DNA was like this now. And this time, I knew to move myself away.

“Why?” his brother asked. “Why would you give up your cattle to become trash?”

This seemed to snap DNA out of it. The word “trash” or maybe it was the sharp way his brother said it. Like a machete. DNA blinked and then grabbed his brother by the collar and started shaking him like a ragdoll. “I am NO TERRORIST!” He looked his brother squarely in the face. He shook him some more. “You believe what you see on the screen posted by people you’ve never met over your own heart? You know me, brother. I WOULD NEVER.”

“I know what I saw with my EYES,” his brother said, tearing himself from DNA’s grasp. “The whole thing was recorded. I saw it live.”

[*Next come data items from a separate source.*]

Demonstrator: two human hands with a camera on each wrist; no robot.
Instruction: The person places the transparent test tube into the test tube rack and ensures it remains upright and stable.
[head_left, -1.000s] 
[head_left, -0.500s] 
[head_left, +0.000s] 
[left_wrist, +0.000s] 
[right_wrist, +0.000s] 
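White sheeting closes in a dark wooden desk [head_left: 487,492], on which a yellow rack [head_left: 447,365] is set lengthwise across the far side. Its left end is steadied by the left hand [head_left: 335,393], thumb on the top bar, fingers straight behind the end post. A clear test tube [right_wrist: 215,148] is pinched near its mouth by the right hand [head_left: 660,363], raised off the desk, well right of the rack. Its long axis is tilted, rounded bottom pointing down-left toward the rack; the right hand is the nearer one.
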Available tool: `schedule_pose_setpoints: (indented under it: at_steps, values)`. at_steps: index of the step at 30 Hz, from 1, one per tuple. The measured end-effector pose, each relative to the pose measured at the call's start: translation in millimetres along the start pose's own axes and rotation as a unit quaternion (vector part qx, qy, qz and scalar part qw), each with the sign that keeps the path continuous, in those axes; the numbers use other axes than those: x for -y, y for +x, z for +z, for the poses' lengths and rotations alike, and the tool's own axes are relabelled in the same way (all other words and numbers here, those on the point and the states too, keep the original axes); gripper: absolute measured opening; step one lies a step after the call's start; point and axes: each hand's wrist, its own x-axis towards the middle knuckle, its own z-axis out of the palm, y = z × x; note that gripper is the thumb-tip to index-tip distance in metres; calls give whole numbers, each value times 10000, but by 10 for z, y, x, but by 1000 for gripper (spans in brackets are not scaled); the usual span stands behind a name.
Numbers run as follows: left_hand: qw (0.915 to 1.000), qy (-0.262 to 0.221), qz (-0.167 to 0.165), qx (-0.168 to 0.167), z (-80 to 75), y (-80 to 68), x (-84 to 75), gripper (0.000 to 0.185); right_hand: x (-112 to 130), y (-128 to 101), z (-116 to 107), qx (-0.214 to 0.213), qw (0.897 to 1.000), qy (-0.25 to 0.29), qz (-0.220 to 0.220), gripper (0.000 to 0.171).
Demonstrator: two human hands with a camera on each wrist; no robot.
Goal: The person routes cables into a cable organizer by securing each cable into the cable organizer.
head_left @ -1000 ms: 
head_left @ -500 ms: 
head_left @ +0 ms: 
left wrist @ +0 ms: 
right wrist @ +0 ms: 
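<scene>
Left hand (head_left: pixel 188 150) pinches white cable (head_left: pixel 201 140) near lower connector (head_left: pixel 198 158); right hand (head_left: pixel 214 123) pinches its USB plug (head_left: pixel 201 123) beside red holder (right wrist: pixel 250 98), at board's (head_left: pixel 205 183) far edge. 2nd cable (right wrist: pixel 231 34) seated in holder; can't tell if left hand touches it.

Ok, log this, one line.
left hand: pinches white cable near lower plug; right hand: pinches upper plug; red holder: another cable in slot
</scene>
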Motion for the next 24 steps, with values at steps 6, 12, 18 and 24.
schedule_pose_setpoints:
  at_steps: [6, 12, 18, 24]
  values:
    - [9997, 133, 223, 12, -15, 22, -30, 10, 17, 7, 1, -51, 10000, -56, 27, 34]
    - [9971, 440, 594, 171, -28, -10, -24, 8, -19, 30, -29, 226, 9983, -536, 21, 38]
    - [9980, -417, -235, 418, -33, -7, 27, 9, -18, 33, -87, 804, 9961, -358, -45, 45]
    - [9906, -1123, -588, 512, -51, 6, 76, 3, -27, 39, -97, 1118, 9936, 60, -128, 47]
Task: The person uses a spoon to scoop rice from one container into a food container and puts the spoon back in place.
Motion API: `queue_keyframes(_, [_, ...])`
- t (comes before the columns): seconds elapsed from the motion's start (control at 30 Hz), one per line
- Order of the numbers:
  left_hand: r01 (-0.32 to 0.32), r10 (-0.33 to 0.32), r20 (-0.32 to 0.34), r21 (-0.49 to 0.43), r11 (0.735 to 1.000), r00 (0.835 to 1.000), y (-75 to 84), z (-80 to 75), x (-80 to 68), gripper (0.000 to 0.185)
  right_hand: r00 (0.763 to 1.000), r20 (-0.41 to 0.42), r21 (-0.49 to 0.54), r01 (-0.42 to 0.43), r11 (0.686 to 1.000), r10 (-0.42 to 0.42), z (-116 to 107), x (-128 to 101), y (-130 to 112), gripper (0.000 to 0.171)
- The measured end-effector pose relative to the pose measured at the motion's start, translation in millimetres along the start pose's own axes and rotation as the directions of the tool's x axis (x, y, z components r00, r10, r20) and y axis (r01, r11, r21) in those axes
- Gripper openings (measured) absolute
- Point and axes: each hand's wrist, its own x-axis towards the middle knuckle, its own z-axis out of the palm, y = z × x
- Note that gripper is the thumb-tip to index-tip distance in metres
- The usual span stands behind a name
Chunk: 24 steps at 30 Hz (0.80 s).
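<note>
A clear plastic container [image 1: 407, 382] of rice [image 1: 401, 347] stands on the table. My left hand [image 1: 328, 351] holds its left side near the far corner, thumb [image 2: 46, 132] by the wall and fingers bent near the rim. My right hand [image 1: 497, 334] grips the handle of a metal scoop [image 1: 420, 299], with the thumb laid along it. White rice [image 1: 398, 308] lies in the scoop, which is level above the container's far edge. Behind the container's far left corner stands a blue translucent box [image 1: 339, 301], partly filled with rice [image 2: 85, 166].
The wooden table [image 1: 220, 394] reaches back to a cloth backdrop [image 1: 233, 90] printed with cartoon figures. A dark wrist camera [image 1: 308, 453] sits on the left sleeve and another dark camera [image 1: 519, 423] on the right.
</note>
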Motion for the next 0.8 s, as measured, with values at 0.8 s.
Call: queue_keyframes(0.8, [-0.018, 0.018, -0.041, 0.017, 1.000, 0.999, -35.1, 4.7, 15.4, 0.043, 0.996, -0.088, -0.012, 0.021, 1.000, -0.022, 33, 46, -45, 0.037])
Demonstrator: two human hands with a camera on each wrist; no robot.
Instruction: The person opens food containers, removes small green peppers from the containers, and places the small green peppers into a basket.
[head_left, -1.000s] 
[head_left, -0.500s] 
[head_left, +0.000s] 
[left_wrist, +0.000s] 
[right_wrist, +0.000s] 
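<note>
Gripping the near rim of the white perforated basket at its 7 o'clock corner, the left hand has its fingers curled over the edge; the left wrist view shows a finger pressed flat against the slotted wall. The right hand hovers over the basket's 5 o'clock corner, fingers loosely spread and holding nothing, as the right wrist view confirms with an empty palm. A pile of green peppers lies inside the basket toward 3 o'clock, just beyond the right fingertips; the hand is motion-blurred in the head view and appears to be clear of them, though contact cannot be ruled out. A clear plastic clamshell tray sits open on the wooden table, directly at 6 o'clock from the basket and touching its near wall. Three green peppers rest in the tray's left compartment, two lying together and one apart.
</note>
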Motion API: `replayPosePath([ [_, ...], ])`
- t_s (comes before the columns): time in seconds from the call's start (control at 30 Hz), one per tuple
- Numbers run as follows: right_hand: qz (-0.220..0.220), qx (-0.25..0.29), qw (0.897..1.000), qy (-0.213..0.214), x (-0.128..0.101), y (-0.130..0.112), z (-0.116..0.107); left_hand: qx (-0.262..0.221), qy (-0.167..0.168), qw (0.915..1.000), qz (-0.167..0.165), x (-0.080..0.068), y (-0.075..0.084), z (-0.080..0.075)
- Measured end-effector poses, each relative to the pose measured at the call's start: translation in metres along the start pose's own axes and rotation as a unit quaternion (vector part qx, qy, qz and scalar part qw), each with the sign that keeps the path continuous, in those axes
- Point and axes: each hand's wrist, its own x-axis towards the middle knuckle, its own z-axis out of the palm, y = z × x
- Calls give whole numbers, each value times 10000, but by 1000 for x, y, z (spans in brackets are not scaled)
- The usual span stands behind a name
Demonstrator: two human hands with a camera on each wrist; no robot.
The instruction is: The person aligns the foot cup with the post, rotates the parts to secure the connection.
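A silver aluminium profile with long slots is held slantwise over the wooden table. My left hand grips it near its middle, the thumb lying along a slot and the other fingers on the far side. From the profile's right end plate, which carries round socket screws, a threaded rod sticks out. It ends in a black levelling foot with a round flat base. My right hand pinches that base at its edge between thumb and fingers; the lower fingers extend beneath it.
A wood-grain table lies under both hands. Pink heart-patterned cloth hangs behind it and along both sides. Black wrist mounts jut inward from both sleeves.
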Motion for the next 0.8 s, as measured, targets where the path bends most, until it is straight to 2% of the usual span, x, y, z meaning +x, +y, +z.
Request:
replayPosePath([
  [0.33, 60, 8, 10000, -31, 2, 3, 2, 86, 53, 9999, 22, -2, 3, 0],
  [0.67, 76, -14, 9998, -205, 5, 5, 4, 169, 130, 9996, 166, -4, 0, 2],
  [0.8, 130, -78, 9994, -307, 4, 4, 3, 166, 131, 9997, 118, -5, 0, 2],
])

DNA laughed ruefully. “You yourself told me that footage can be manipulated! Anything digital!”

“That was the first thing I checked for!” he snapped. “I know the digital fingerprints of manipulations. That’s not hard to detect with the right tools. Which. I. Have. What I saw had NOT been manipulated.”

“Did you see the whole thing?! All the footage? What kind of journalist isn’t interested in context?” He turned to the crowd that had gathered inside at all four entrances. DNA squared his shoulders, and I stepped to the center of the space, looking around, unsure of what he was about to do. More people were coming in, joined by his mother who’d picked up her cracked phone. She stood behind DNA’s brother.

“I just wanted to be left alone,” DNA said, looking defiantly at me. He turned slowly, addressing everyone around him. “You all know me. Everyone here knows the business of everyone here. We’re family. I didn’t want to leave for the cities, I didn’t want school, I wanted what our earliest forefathers wanted: A wife who was simple like me, children who’d do whatever children did and my cattle. THAT IS ALL. I don’t want big money, big houses, big land, big items. I wanted to grow up and then old as what the gods made me, on the land where the gods put me.” He glanced at me and then turned back to his people. “THAT’S ALL. You all kept bringing me complicated wild women, you wanted . . . ah, why would I of all people turn terrorist? Does that even make sense?!” He rubbed his sweaty face with his rough hand.

“Why don’t you stop with the hysterics? Tell us what happened,” a woman in the crowd shouted.

“Otherwise what?” DNA asked. “If I don’t explain will my own village cast me out?”

“You are all over the clan networks,” an old man said. “They will come for you, son.”

“Only if someone here tells them I’m here, Chief Mohammed,” DNA said. “I’m not a terrorist.” He turned to his mother. “Mama, I’m not a terrorist. I only want peace.” He turned to his brother. “Gololo, you’re one of Nigeria’s top investigative journalists and you’re wrong.”

As he told his people what happened, I pulled the sleeves of my shirt over my wrists and straightened my long dress to cover my metal feet. I adjusted the black veil I’d wrapped over my head and then I hoped for dear life that when their attention finally shifted to me, as it inevitably would, they wouldn’t decide I was an abomination worse than a desert djinn and try to beat me to death as people had sought to do in the Abuja market.

I waited.



* * *





DNA was quite the storyteller, thankfully. They did not try to kill me.

All the time he spent alone with his steer in the desert, thinking and not using words, must have sharpened his usage of them when it was time to speak. He told of the incident in the farmer town. He pulled his people in. He enchanted them. He softened then opened their minds. By the time he finished weaving yesterday’s violence into the tapestry, I’d relaxed. No one who’d truly listened could dispute that he’d been wronged.

That night he stayed with his brother and his brother’s wife. They had me stay with his mother. As I wondered and wondered what DNA was talking about with his journalist brother, his mother wondered about me.

“Don’t worry dear, you can undress. It’s just you and me.”

I was holding up the long white sleeping garment she’d given me. I’d been shown to a tiny wash tent, where I bathed in privacy. No one saw my body. But now, she was looking at me, frowning.

“I’m really private,” I said. “Can . . . can you maybe . . . ?”

She kissed her teeth and turned around, picking up her tablet. I removed my clothes and quickly slipped into the night dress.